In a genome assembly, a contig represents one assembly among multiple possible assemblies of shorter contiguous sequences called unitigs. Information about the possible networks of assemblies across unitigs are generally contained in graphical fragment assembly files (GFAs).
gfa_parser is a tool to compute and extract all possible genome assemblies from GFA files using directed, acyclic networks. It is compatible with GFAs produced by hifiasm, Verkko, Shasta, and minigraph.
The script gw_paths.py allows users to measure the total number of directed, acyclic paths of unitigs present in whole-genome GFA files (a measure of the total number of contigs that can be extracted from a GFA). It also normalizes this value by the number of unitigs in a GFA, providing a measurement of assembly uncertainty.
Samuel N. Bogan | University of California, Santa Cruz
Owen W. Moosman | University of California, Santa Cruz
Joanna L. Kelley | University of California, Santa Cruz
Given a GFA file and set(s) of unitigs associated with a region or contig, gfa_parser identifies all possible contiguous paths through the flanking unitigs of each haplotype that are directed and acyclic using the networkx package.
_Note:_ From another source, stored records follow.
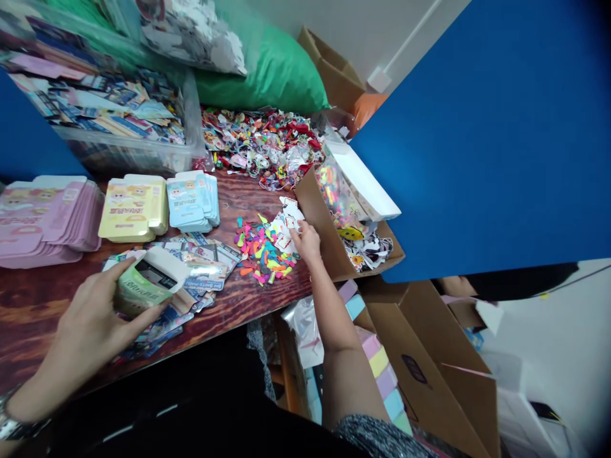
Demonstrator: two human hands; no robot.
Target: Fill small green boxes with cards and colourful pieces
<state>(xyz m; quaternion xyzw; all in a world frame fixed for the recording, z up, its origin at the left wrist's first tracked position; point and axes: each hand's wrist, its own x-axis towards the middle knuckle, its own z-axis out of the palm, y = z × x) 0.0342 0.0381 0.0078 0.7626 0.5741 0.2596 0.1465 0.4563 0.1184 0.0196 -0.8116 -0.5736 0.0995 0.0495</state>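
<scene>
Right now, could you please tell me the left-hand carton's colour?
The carton is pale green and white, in the head view.

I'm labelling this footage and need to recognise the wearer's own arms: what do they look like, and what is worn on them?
The bare, ungloved left hand wears a silver metal link wristband at the wrist. The bare right hand has nothing visible on its wrist, and the right arm runs up into a short speckled grey knit sleeve.
</scene>
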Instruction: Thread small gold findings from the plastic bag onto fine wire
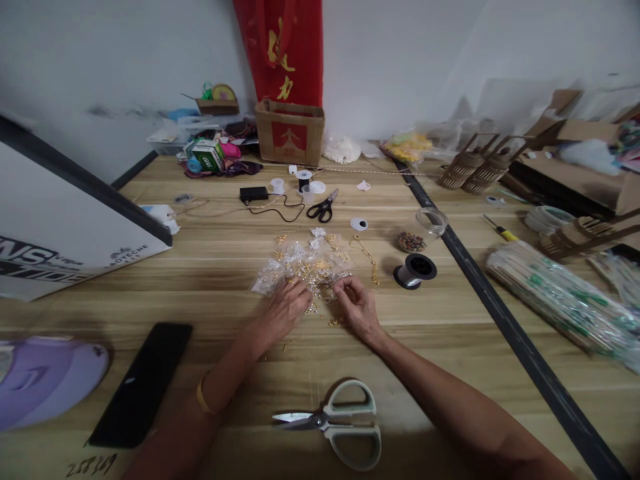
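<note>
A pile of small gold and silver jewellery findings (320,270), with clear plastic bags (270,275) among them, lies in the middle of the table. At the pile's near left edge is my left hand (287,307), its fingers curled down into the bits; what they hold is hidden. My right hand (359,308) is at the near right edge, thumb and fingertips pinched together. Anything between them is too small to name. Just beyond it lies a gold chain (371,259). White-handled scissors (333,421) rest between my forearms, blades pointing left.
Right of the pile stand a wire spool (415,271) and a jar of beads (413,240). Black scissors (323,208) lie behind it. A phone (143,383) and a purple cap (55,380) are at left. Bagged sticks (555,293) and a dark strip (505,317) run along the right.
</note>
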`<state>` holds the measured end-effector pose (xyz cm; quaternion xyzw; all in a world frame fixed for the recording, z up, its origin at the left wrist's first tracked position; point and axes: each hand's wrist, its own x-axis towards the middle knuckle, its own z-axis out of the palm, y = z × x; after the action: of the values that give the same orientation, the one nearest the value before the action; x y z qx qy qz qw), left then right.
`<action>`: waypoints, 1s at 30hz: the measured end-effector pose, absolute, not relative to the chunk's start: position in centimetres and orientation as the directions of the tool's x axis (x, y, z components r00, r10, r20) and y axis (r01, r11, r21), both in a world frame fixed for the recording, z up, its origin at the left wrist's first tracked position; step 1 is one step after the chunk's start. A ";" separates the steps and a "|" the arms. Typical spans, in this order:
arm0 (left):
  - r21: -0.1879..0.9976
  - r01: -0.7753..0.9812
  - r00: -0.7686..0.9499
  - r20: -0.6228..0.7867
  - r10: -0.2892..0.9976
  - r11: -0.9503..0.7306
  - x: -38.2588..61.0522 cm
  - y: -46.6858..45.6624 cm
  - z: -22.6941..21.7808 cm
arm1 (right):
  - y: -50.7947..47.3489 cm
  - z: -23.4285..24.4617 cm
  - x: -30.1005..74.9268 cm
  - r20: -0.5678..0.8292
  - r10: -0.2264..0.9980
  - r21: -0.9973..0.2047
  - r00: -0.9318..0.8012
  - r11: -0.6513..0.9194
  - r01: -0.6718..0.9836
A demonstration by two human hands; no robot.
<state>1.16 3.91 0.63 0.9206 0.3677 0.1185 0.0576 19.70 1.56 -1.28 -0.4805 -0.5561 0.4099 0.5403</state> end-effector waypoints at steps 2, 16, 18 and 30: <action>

It also creates an index of unitig names and their associated sequences. The directed, acyclic paths ensure that (i) no assembly path loops through a unitig multiple times and (ii) that alternate unitigs within the same bubble are not included in the same path. The script then extracts the fasta sequence of each unitig and, for a given path, concatenates the fasta sequences in the order of the assembly path. This process is repeated for all possible assemblies of each haplotype. The script exports a directory of all possible contigs for both haplotypes in FASTA format. The FASTA header contains the length-weighted read depth of all unitigs included in the path and FASTA. A filtering parameter allows you to ignore unitigs and remove them from paths if they fall below a given read depth threshold.
The tool has two modes: unphased mode and phased mode.
Computes and exports all directed acyclic paths through a gfa as fasta files, not separating based on haplotype.
Computes and exports all directed acyclic paths through a gfa as fasta files for haplotypes 1 and 2 in a diploid genome.
This script counts the total number of directed, acyclic paths through unitigs in through a GFA file and normalizes this value by the number of unitigs in the GFA. This provides a genome-wide estimate of assembly uncertainty. Paths are enumerated on a log10 scale.
python unphased_mode.py \
--gfa/-g my.gfa \ # GFA file
--start/-s start_unitig \ # ID of 5’ unitig
--end/-e end_unitig \ # ID of 3’ unitig
--filter_rd/-r 0 \ # Skip unitigs below this read depth in paths
--package/-p \ # Enter one of "hifiasm", "verkko", "shasta", or "minigraph"
--out/-o output_prefix # Output
python phased_mode.py \
--gfa/-g my.gfa \ # GFA file
--hap1_start/-h1s start_unitig \ # ID of hap 1 5’ unitig
--hap1_end/-h1e end_unitig \ # ID of hap 1 3’ unitig
--hap1_unitigs/-h1u \ # List of hap 1 unitig IDs to consider
--hap2_start/-h2s start_unitig \ # ID of hap 1 5’ unitig
--hap2_end/-h2e end_unitig \ # ID of hap 2 3’ unitig
--hap2_unitigs/-h2u \ # List of hap 2 unitig IDs to consider
--filter_rd/-r 0 \ # Skip unitigs below this read depth in paths
--package/-p \ # Enter one of "hifiasm", "verkko", "shasta", or "minigraph"
--out/-o output_prefix # Output
python gw_paths.py -g my.gfa > output.txt
A manuscript reporting gfa_parser is in revision. For now, please cite this Github page and the listed authors if you use gfa_parser.